Jonesy's funny moments from the GIS part 2
OK... the much anticipated part 2 of my funny moments from the GIS. Sorry for the delay on these -- I put off posting them because we kept having new material pop up on the blog! A good problem to have. I like having a post in my back pocket for a slow news day... like today.
Here we go.
BIGFOOT! Every year there's some new way to catch your eye at the GIS. After all, creativity counts with so many different things competing for your attention. The highlight this year? Valent's Bigfoot. He was there promoting their Tourney fungicide (it's not a myth! their slogan). He was also their to take photos with anyone brave enough to stand next to him. As you'll see here, my daughter Evey isn't too thrilled to be hanging with the 'Foot -- wasn't that photo with Santa Claus enough torment already?
Anyway, it gets better. Visit their Web site www.tourneybelievers.com to see Bigfoot smoking a mean 9-iron, getting yelled at for his lack of appropriate golf attire, taking a (big)foot wedge from the rough and even some UFO footage.
Break the Big Mow Back in August, I made mention of the Big Mow -- a robotic mower -- here on the GCM blog. We then followed up with more coverage in the October issue of GCM. So when I saw the Big Mow sign at the show, I had to stop in and introduce myself and see how they were doing at their first GIS. The good news? They were having a great show. The bad news? I'm prone to doing something stupid at least once during every GIS. So when Tom Moore, owner of the company, propped up the robo-mower for me on its hind wheels, I felt compelled to... try to pick it up. Apparently, that's one weakness of the Big Mow. "No, no! Don't pick it up like that!" Moore cried out. Whoops, sorry Tom. Thankfully, the Big Mow weighs a little over 100 pounds (that's what interested me -- to see how light this thing really is), so to say the least, I didn't have the thing spinning over my head by the time he stopped me. And no, I really didn't break it. At least, he didn't ask me to pay for it. Let's never speak of this again...
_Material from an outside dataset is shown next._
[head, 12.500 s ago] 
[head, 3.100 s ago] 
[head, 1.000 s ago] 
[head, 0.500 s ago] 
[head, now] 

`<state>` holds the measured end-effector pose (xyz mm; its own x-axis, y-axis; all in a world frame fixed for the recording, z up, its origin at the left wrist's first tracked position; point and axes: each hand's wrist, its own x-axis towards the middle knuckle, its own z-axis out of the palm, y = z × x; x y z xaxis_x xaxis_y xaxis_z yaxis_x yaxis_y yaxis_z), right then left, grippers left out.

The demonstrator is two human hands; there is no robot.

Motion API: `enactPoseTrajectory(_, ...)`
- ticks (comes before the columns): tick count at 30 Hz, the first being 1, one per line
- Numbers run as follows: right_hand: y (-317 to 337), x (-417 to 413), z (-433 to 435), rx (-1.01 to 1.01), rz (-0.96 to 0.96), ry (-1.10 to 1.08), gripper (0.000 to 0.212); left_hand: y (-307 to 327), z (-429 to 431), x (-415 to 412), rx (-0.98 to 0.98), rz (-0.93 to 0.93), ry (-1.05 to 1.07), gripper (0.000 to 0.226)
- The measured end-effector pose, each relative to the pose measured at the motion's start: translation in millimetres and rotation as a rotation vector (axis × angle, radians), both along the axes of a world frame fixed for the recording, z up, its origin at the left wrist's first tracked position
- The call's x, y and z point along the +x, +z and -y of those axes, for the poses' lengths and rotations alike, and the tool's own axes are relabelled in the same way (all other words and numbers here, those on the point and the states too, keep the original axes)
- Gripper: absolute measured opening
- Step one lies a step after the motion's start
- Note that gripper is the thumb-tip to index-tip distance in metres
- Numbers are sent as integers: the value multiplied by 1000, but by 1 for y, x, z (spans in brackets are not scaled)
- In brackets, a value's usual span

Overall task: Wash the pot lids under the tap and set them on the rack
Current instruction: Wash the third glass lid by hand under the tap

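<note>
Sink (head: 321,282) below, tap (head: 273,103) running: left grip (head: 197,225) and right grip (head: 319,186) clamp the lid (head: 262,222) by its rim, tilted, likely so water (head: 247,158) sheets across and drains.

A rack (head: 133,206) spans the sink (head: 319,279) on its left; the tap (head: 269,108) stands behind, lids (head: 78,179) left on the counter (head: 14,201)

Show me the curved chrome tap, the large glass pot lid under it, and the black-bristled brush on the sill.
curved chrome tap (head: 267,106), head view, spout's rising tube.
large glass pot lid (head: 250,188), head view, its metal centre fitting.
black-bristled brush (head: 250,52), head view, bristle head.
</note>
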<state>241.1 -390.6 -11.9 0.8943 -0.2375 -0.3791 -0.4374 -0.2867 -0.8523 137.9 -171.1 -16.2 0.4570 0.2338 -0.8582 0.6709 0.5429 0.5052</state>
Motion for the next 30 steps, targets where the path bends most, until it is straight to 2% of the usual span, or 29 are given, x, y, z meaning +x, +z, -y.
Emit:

Just for Men... Except Pat If you know Pat Jones (former Golfdom editor) -- and if you're in this industry, odds are you do -- you know that he uses, ahem, unusual greetings. For example, a normal greeting may be, "Hello, how are you?" A Pat Jones greeting is more like, "Nice shave." So. I'm standing in the GCM booth when Pat walks by. He waves, and shouts, "Hey Seth -- it's called 'Just for Men!'" Surprised that someone as follicularly challenged as Pat would make light of my premature gray, I replied, "Hey Pat -- it's called... hair." Pat stopped, looked at me and said, "OK. You got me." Pat Jones, ladies and gentlemen.
Keep the Change The cab system in Orlando is... sketchy. One day a cab ride costs you $7, the next day it costs $21 to the exact same place. So... Shelly Howard, GCM's traffic specialist (oh, the irony!), takes one of these $7 cab rides. When the cabbie asks for $22, she's momentarily shocked, then, produces... maybe $24 (she doesn't remember the exact amount). As the cab driver takes off, it dawns on her that she may have not given a fair tip, so she hollers at the guy, "Hold on! I didn't give you enough of a tip!" The cab driver then leans out his window and calls out, "It's OK -- I overcharged you!"